I'm almost certain I'm an introvert naturally. With my family (which I would guess is the natural me) I value tradition, time with family, helping people with problems, doing acts without recognition or praise just because I enjoy it, being laid back, enjoy nature and animals, watching sports, feeling "neutral", etc.

With Friends, I can become the center of attention without trying. I crack jokes, always witty on the fly and people are drawn to me. Again, I don't go out of my way to be funny or entertaining, it just seems to "happen" in this environment that my friends would think I was an extrovert in all walks of life. Being in this situation makes me happy just like the family environment, but I'm not the same person for sure. 

With Work I'm reserved, shy, anti-social, "head down, seen-but-not-heard", not active in socializing beyond what is needed, honestly awkward, nervous, always "escaping" for solitary time, but I know the right things to do and say to get by. 

*LONG STORY SHORT: I know this seems like I'm making this topic personal, I'm not, I'm just laying out my part of the discussion. 

What I'm trying to ask is whether or not this type of behavior falls under a specific personality type or whether it is common between a variety of people? If so, how can we identify our "true self"?*


Second part of the dilemma: When trying to figure out a career it seems I'm drawn to careers/fields contradictory to my personality (i.e. I'm drawn to more extroverted careers, but I'm probably an introvert despite my need to "experience" and be "out and about"). I chose a college major and career that was great doing on my own in a college setting, but not in the real world. On top of it I tried to combine it with my other interests, what I was told I was good at, but in the end seemed to be stuff I enjoyed more as a hobby, not as a means of getting a paycheck (I'm good at writing, good at sports, good at hands-on tasks, but not sure I would want to do those things everyday work a boss).
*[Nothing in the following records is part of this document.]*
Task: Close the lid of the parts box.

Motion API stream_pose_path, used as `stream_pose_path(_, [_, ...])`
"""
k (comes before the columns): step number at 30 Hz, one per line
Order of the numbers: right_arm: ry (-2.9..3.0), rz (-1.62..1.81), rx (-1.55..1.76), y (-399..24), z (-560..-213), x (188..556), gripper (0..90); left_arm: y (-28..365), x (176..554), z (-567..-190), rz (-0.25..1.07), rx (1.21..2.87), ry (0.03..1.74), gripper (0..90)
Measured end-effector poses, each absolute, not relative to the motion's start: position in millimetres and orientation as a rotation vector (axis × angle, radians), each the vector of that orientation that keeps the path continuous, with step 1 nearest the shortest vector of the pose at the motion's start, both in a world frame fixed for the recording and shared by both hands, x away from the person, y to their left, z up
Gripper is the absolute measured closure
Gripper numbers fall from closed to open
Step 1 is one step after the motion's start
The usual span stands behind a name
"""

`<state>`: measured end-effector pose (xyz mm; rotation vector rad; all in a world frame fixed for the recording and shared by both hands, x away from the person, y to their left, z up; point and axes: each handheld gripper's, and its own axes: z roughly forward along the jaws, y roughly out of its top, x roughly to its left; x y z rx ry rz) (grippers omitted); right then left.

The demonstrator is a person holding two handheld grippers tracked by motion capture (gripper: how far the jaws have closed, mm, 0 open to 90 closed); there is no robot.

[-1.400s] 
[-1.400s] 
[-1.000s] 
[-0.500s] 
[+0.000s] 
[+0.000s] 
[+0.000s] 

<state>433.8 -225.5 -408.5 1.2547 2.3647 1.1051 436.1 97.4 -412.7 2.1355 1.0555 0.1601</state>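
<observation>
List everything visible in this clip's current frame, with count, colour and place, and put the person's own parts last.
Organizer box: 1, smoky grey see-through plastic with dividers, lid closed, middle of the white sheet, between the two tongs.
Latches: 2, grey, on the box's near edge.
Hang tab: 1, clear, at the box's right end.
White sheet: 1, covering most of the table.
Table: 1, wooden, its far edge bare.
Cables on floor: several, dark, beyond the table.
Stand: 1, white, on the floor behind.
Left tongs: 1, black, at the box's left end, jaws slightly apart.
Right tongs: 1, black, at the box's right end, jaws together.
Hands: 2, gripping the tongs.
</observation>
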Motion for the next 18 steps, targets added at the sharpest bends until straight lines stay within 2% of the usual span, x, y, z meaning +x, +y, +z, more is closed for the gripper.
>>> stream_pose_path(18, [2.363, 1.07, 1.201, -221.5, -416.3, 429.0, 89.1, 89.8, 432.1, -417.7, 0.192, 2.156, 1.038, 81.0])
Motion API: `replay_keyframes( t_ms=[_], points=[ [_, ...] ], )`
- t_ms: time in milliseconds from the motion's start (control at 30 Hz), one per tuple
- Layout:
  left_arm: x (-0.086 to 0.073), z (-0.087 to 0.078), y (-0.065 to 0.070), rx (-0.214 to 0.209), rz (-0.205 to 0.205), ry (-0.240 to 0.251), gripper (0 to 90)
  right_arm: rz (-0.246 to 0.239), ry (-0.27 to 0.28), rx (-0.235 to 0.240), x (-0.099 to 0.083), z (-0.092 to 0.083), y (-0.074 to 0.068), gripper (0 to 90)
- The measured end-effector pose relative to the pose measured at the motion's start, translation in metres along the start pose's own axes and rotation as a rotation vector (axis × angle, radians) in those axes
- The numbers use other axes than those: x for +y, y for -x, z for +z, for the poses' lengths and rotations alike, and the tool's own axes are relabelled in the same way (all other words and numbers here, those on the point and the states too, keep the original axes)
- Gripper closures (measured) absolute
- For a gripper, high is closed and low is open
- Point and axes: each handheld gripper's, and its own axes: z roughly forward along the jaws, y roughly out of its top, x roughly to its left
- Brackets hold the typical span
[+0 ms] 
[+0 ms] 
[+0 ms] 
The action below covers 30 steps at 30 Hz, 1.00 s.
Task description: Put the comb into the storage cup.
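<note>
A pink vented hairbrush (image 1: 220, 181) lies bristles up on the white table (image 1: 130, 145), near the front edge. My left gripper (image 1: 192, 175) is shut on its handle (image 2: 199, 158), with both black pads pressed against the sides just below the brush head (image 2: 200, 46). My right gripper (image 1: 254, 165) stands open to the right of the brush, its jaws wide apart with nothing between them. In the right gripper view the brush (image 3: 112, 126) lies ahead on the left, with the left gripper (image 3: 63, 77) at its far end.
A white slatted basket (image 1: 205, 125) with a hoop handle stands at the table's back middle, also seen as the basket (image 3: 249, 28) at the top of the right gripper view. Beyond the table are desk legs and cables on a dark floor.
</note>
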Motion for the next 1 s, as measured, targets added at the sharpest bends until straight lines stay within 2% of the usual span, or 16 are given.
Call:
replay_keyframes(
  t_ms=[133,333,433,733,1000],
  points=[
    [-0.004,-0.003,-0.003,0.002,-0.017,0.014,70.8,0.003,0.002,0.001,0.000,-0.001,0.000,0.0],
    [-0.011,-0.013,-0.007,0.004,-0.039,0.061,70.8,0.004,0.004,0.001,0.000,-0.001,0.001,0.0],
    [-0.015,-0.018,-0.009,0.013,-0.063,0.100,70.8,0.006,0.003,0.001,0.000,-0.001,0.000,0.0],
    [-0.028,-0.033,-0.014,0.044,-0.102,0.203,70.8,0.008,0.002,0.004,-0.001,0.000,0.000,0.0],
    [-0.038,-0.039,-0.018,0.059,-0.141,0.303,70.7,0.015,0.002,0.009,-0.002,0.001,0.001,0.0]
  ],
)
*How have you dealt with finding what is a hobby/general interest and a "calling"?*


----------



## Fat Bozo (May 24, 2009)

Actually, you sound so much like my ISTP younger brother that if I didn't know any better, I'd think you were really him. :wink:

He's more into video games and other computer-related stuff than sports, but nearly everything else you said describes him perfectly. And he's not had a job for a few years now.


----------



## itsme45 (Jun 8, 2012)

straightedgeduck said:


> (Although the Jungian ones I take peg me as an ENTP).


sorry just curious which tests are those jungian ones?


----------



## musician_enigma (Jun 23, 2013)

Sounds similiar to myself (especially the around friends part), I am definitely ISTP. They are all variations of the real you. I wouldn't say walking contradiction, just, you're a complex person who can control with sides of your personality you bring to the surface and to what extent.

"Introvert despite need to experience and be out and about"- Same here. Looking at cognitive functions, sounds like Se, no contradiction there, perfectly normal. Both ISFP and ISTP have it as their secondary function.

Looking at cognitive functions again... is Ti or Fi your primary? That would decide whether your ISTP or ISFP because it's tough to tell from what you posted. Then again, I'm no expert.

It took me awhile to rule out INTJ, ISTJ, and INTP before I decided ISTP with certainty.

As for your second question... I looked at my interests/passions then picked the one that would make me money. My dream is to be a musician, but I can do that while I have a career because as my main creative outlet I don't want money for doing it. Computers/technology are interesting to me, so that's the career path I chose. It took years for me to decide.

I have many hobbies/interests though: Sports, video games, songwriting, astronomy, so on.

But yeah, I vote ISTP for you. My sister is an ISFP, and you sound nothing like her.


----------



## Pau7 (Jun 20, 2013)

Well, ask yourself this: what do you embrace - logic or feelings? Are feelings easy or hard to deal with? Is logic what shapes your inner world?


----------